He again swung dramatically on his heel, until his back was turned to us. "Au revoir, Messieurs," he said, and as we filed silently and somewhat dazedly from the room, he was again standing before the huge map, chewing the cigar, his shoulders thrust back, and his hands clasped tightly behind him.
The young lieutenant climbed into our car. He explained that the general had delegated him to the party. He went with us through the trenches on succeeding days and said good-by only when we took the train for Paris. He was a brilliant young officer and before the war had been a foreign correspondent for Le Temps. For that great newspaper he had "covered" campaigns in Asia and Africa. Now he explained that he was to be official historian of the campaigns of General Foch.
"I am the latest comer on his staff," the lieutenant said, "so there was not much room for me and he has given me a holiday with you. He has not a large staff, but the house as you see is very little. So I have the room that a baby occupied before the war." The young man smiled and looked down at his stalwart frame. "There was only a little cot and a rocking horse in the room. I sleep on the floor. I shall keep the cot for the baby."
This conversation took place on the last day of our trip, amidst the ruins of Arras. The lieutenant talked continually of his general. He explained how the general had told him in detail, and illustrated by making a plan with matches, the great movement of troops during the battle of the Marne that started the German retreat.
"The general broke all his own rules of war," he explained; "all those rules that he taught so long in the École de Guerre.
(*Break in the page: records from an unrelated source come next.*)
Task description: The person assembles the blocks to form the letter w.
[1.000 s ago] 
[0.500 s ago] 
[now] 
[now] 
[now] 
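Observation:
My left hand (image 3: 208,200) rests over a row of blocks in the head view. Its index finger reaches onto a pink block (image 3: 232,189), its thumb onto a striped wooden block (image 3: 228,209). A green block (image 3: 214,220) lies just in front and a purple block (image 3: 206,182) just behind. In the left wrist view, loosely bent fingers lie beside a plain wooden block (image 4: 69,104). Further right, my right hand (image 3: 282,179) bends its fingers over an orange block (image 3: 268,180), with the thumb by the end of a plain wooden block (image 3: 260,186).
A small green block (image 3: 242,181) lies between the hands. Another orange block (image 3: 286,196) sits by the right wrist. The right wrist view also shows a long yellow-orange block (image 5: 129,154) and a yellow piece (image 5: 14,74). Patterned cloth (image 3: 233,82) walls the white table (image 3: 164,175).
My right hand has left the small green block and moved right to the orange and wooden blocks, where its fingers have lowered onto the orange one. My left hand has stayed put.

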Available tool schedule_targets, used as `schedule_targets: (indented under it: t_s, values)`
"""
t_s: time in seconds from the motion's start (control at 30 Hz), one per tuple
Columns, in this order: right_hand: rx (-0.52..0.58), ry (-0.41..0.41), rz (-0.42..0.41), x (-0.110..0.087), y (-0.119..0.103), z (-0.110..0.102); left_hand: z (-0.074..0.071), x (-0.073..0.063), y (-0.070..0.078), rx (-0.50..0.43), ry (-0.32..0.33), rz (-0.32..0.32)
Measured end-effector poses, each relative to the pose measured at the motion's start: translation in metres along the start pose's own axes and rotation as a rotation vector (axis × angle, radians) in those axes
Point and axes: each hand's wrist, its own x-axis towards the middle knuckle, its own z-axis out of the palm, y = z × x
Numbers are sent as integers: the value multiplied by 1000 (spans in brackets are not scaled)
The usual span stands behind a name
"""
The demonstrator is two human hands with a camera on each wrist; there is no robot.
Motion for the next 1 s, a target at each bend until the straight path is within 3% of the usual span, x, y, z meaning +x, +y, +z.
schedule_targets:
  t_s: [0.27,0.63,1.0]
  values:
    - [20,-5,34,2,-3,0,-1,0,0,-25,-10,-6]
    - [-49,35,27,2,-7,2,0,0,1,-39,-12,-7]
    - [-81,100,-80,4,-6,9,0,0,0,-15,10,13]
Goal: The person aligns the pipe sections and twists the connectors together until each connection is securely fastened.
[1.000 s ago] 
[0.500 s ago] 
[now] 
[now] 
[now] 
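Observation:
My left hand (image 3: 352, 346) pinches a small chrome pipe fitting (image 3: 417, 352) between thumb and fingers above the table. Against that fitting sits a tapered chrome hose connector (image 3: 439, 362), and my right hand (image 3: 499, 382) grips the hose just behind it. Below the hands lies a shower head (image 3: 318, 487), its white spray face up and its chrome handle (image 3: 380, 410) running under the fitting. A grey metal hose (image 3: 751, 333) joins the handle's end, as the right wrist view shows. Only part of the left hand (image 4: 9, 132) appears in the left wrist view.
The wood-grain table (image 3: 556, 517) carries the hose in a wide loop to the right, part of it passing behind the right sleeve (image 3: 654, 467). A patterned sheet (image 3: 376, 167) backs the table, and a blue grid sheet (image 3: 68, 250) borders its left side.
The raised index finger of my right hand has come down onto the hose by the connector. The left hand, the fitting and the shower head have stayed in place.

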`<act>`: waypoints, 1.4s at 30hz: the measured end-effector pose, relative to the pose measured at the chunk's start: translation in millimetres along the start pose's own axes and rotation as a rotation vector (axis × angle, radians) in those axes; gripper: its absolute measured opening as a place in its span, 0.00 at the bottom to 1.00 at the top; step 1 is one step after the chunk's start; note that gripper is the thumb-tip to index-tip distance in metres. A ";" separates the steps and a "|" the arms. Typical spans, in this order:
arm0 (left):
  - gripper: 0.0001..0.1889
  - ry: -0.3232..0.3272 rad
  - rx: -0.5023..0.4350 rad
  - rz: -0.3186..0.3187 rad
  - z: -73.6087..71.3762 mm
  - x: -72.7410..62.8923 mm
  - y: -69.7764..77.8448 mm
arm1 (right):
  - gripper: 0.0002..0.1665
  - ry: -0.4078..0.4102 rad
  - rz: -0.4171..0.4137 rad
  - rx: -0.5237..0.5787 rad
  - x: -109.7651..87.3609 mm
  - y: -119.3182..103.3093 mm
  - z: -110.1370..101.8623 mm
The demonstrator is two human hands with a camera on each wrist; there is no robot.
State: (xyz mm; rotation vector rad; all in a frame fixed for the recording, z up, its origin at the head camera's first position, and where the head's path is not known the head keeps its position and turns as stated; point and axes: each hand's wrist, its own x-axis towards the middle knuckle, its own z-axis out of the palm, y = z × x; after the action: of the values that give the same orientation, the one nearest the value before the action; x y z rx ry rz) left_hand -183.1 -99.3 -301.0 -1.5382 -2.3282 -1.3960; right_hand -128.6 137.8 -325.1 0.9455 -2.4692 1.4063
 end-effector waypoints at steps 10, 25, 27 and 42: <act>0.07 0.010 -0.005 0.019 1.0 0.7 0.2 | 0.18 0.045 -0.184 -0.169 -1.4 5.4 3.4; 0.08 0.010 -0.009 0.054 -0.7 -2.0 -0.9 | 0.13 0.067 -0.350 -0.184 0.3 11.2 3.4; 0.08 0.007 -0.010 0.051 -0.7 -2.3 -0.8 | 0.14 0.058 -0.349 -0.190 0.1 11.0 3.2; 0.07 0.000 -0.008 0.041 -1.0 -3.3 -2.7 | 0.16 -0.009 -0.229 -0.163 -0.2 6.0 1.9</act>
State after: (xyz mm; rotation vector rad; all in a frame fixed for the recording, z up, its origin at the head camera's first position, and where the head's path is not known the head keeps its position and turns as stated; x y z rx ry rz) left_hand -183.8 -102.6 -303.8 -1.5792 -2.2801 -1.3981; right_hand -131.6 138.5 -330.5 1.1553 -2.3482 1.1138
He moved an entire division—half of the famous Forty-second Corps, while it was under fire—he stretched out the remainder of the corps in a thin line across its place, and moved the division behind his entire army, then flung them against the Prussian Guard as it was beginning the attack on the center. The moving of troops already engaged with the enemy had never been done in any war before."
"But he staked his whole reputation—his military career on it?" I asked.
The Lieutenant smiled. "Oh, yes," he replied, "but after he gave the order, he went for a long walk in the country with a member of his staff, who told me afterwards that not once was the war mentioned, and they were gone three hours. All that time they talked about Spanish art and Spanish music. When they returned to headquarters, the general merely asked if there was any news, knowing well that perhaps he might hear news which would make his name hated forever. He was told the tide had turned and we were winning the battle. He merely grunted and lighted a fresh cigar."
We all remained silent and then a number of desultory questions were asked about the position of the troops. The lieutenant again explained with matches. "The general showed it to me with matches, as I have already shown." He spoke reverently, his voice almost a whisper. "And I have those matches that the general used."
In Arras there was just one house left where we could take luncheon—a fine old mansion belonging to a friend of our guide from the Great General Staff. We brought our food and soldiers served it in a stately room with a massive beamed ceiling and stags' antlers decorating the walls. A tapestry concealed one wall. The officer pulled it aside to show that we sat in only half a room; the other half had been entirely destroyed by shells. From the cellar an orderly brought some of the finest burgundy in France. There was a piano in one corner of the room. When coffee was served, our Captain sat at the instrument and played snatches of Schubert, Mozart and Beethoven.
The discussion at the table turned to music. At the same moment a shell burst a few hundred yards down the street.